The Semantic Extraction Service is part of the DLCS Roadmap. Proof-of-concept and ‘alpha’ services are in progress.
The Search Service can search free text and annotations across any object within the DLCS. However, the Search Service only enables users of the DLCS to search for content using text that they already know to search for.
More powerful applications of search can be built if the information that the Search Service indexes can be combined with services that know richer information about the semantics of the content within the text.
The Semantic Extraction Service makes use of natural language processing tools to extract information about entities — people, places, dates, organisations, etc — from the full text provided for images by the Text Service.
Custom matchers can also extract information about custom entities or using custom taxonomies and vocabularies required for particular use cases.
The Semantic Extraction Service can make use of the coordinate service of the Text Service to turn entities extracted from text into W3C Web Annotation Model compliant tagging annotations that can be stored in Annotation Server and indexed by Search Service.

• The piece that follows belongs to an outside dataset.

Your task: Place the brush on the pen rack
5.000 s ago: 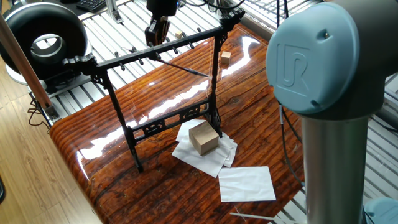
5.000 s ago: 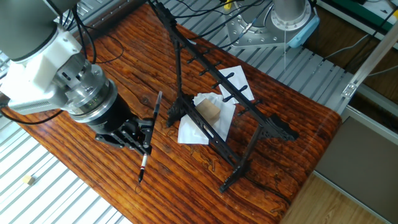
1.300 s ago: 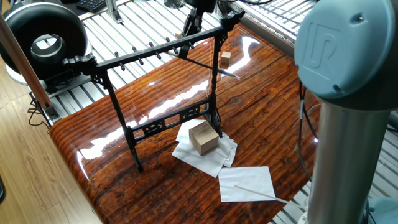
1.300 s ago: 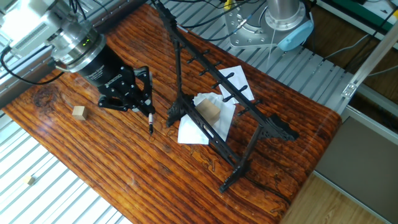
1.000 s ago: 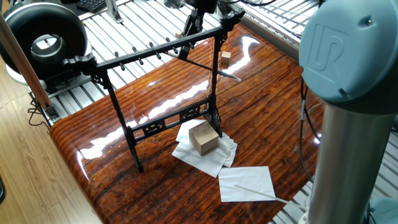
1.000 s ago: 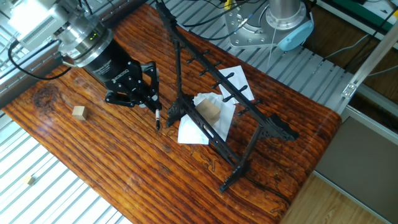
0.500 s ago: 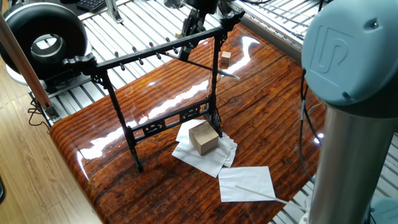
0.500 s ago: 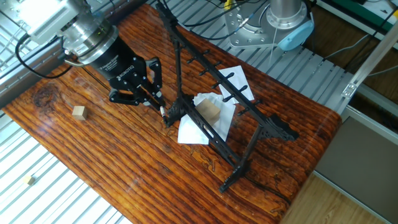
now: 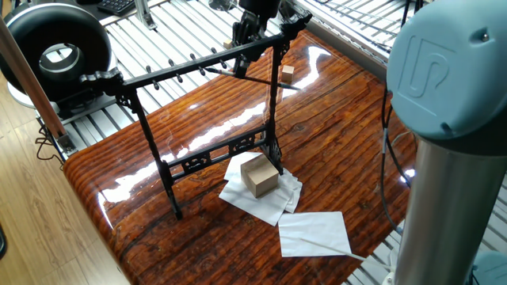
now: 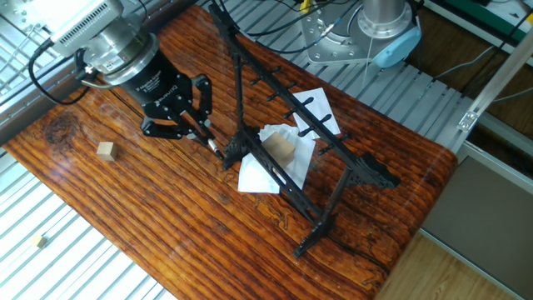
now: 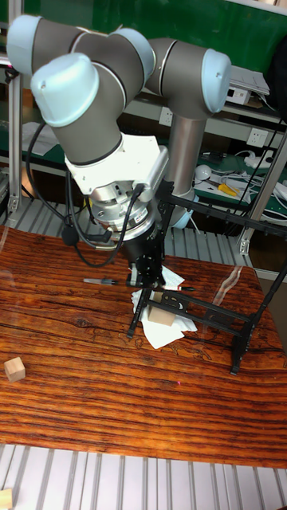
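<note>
A: While I tag this, where's the brush (image 10: 207, 137)?

B: Held in the gripper (image 10: 190, 119), jaws clamped on its shaft, up off the table (image 10: 150, 225). It lies roughly level, tip end reaching toward the pen rack (image 10: 287, 108) at one end of the top bar.

A: Touching the rack?

B: Can't tell. In one fixed view the brush (image 9: 261, 80) crosses right by the top bar near the end post, but contact isn't clear. In the tall fixed view the gripper (image 11: 145, 267) hides the join, and only a dark stub of brush (image 11: 102, 280) sticks out to the side.

A: Why level?

B: My guess: the pegs stick out sideways from the bar, so a horizontal shaft can rest across them. Holding it mid-shaft leaves both ends free for that.

A: Around it?

B: Crumpled white paper (image 9: 261, 199) with a small cardboard box (image 9: 259, 175) on it sits by the rack's foot. A flat white sheet (image 9: 314, 233) lies near the table edge. One little wooden block (image 10: 105, 150) is well apart on the wood; another shows behind the rack in one fixed view (image 9: 287, 73).

A: Any text?

B: "UR" logo embossed on the blue joint cap (image 9: 432, 70). Some white lettering on the gripper body in the other fixed view, too small to read.

A: Stage?

B: Looks like final approach; release not yet done.
</note>
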`<state>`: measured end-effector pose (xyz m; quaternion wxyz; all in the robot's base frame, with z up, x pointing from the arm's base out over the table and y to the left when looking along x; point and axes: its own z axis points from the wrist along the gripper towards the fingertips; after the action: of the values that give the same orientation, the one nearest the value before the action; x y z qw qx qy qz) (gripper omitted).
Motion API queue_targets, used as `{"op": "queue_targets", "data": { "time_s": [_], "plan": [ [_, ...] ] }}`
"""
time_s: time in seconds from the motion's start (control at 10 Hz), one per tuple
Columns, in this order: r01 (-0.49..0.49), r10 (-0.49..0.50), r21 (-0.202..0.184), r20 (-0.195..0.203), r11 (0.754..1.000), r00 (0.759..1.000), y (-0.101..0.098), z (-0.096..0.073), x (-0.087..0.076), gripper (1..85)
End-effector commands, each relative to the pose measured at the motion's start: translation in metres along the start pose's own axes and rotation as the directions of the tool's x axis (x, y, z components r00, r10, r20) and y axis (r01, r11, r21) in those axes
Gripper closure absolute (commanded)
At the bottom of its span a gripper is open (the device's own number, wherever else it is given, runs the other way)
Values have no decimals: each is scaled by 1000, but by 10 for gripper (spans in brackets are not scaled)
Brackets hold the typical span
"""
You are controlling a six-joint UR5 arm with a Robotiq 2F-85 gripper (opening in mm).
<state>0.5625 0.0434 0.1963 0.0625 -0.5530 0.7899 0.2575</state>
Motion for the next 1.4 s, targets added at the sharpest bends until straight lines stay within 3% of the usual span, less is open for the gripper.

Semantic information extracted in this way can drive rich discovery interfaces that would not be possible with raw text searching.
For example, geographic entities extracted from text can be used to place objects on maps, and dates extracted from text can be used to place items in timelines.
For more information about Digirati’s work in this area, see:
The ‘alpha’ phase of development on the Semantic Extraction Service is also exploring machine-generated links with sources of linked data such as DBPedia, GeoNames, and Viaf. Work is also ongoing on basic taxonomy management and custom vocabularies for entity extraction.